Inoltre, gli affari svizzeri non sono chiaramente separati legalmente dagli affari all’estero, ha aggiunto Born. Questo non garantisce che i soldi defluiscano, ha sottolineato. Swissport - ha aggiunto - continua tuttavia a valutare se l’azienda abbia la possibilità di isolare l’attività svizzera per ricevere forse denaro dalla Confederazione.
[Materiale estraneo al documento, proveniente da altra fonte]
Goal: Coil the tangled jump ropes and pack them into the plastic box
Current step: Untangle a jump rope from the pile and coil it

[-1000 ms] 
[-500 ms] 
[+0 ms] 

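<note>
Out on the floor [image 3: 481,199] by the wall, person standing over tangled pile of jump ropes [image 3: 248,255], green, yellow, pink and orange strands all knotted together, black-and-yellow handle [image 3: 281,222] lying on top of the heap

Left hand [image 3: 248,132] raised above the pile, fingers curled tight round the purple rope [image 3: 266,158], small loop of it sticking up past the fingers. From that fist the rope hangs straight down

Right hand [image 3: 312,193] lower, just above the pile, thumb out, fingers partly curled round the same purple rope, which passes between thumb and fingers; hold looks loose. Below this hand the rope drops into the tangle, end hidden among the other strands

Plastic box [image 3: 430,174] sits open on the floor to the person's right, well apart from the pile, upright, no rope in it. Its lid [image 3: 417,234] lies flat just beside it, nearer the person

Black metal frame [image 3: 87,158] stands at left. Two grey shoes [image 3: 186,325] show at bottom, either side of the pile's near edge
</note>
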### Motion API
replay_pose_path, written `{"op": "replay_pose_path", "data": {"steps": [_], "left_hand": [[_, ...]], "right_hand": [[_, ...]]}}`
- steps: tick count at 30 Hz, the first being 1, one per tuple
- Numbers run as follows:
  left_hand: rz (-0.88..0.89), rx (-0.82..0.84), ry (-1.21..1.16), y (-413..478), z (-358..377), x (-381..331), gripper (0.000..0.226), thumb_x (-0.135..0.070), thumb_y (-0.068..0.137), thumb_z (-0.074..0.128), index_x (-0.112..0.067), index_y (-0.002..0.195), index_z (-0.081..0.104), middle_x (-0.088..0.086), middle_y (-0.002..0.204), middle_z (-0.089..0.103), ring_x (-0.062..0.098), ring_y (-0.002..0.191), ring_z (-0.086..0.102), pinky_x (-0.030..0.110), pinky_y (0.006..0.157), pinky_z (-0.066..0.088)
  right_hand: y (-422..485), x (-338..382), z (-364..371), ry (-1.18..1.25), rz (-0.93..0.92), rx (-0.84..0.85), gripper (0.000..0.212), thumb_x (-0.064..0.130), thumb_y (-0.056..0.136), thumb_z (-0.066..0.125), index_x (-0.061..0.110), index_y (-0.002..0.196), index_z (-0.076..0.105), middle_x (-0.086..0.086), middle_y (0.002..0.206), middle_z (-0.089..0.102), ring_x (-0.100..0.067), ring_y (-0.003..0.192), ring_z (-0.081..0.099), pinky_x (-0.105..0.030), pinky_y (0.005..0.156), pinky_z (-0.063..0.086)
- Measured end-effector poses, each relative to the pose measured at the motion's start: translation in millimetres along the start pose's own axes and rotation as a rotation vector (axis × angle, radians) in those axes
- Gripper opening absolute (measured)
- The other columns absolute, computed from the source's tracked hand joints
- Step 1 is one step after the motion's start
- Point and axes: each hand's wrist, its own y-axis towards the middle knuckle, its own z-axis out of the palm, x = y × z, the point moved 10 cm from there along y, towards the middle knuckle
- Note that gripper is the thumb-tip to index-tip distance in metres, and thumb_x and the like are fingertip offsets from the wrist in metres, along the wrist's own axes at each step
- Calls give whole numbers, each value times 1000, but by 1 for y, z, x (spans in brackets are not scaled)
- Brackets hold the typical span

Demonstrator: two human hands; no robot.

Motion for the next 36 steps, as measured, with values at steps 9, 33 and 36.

L’impatto negativo della crisi del coronavirus su Swissport è notevole. In aprile, il fatturato del gruppo a livello mondiale è crollato di circa l’80%, ha dichiarato Born. L’attività di trasporto merci si è contratta del 30%, ha sottolineato. «45.000 dei precedenti 65.000 dipendenti sono in lavoro ridotto. Circa 10’000 posti di lavoro sono andati persi - ma finora solo pochi dei 5’000 posti di lavoro in Svizzera sono stati colpiti», ha affermato.

Alla fine, però, il Ceo di Swissport si mostra fiducioso che l’azienda nel suo complesso possa uscire dalla crisi del coronavirus - e questo «anche senza i soldi dello Stato», ha sottolineato. La soluzione è più probabile che venga dal mercato dei capitali, ha detto al «Tages-Anzeiger».